**Dataset extract:**
——————————
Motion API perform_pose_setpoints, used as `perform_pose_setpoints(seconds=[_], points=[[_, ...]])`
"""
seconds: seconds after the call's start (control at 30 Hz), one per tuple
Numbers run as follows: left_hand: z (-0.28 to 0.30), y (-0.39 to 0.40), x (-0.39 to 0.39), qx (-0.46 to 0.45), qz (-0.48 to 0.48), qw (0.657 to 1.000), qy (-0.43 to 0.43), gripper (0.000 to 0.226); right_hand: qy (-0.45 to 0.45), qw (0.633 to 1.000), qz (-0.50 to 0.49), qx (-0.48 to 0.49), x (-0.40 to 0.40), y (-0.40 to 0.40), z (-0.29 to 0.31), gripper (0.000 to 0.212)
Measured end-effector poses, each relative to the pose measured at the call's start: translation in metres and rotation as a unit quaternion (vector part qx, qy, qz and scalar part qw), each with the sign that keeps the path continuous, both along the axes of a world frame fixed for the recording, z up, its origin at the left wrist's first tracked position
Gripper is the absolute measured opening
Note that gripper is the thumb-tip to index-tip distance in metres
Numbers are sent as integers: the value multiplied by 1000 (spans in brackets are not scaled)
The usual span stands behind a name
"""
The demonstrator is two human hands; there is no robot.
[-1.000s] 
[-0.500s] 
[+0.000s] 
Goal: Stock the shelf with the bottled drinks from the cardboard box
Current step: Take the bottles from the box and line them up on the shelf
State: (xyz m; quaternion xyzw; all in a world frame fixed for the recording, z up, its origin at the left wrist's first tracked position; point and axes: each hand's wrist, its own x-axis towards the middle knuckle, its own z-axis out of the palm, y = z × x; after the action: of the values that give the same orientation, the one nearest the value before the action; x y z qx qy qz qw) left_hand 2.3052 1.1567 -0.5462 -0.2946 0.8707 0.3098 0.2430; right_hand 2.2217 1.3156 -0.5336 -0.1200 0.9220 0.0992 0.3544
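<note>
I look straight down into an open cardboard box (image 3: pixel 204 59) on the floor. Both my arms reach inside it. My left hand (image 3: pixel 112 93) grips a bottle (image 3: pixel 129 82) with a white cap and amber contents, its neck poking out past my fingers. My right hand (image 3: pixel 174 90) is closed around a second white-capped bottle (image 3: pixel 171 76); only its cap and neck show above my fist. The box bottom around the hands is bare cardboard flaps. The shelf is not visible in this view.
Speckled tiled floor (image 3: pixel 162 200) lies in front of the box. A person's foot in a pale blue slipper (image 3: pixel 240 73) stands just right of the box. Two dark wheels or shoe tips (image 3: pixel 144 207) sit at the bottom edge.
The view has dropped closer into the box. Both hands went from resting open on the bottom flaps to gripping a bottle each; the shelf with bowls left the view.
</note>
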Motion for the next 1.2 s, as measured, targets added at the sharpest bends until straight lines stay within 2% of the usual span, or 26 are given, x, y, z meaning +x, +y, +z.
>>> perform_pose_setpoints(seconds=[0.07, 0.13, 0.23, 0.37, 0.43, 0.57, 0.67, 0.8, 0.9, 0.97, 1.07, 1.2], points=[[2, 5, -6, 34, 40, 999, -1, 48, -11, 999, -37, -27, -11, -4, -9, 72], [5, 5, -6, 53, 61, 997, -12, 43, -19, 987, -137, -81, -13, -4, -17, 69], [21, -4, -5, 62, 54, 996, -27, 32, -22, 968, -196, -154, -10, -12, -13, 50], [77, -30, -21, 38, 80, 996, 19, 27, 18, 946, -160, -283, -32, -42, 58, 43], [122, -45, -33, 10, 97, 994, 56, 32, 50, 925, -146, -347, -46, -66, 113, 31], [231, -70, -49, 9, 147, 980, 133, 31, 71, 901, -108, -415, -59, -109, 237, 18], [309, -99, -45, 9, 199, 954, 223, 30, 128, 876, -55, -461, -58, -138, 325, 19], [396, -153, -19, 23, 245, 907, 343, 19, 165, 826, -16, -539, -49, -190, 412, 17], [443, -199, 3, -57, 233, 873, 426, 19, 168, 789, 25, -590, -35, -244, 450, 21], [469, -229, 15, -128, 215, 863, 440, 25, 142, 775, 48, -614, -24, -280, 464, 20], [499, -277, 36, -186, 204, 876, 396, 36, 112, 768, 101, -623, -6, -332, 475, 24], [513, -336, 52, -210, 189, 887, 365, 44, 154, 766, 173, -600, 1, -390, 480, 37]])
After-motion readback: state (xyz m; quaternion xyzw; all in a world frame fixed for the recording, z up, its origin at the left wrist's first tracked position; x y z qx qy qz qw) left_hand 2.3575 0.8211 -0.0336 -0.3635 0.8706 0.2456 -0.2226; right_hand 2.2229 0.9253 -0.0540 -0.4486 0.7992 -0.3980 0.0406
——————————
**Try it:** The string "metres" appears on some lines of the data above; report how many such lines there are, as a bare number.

**Expected answer:** 2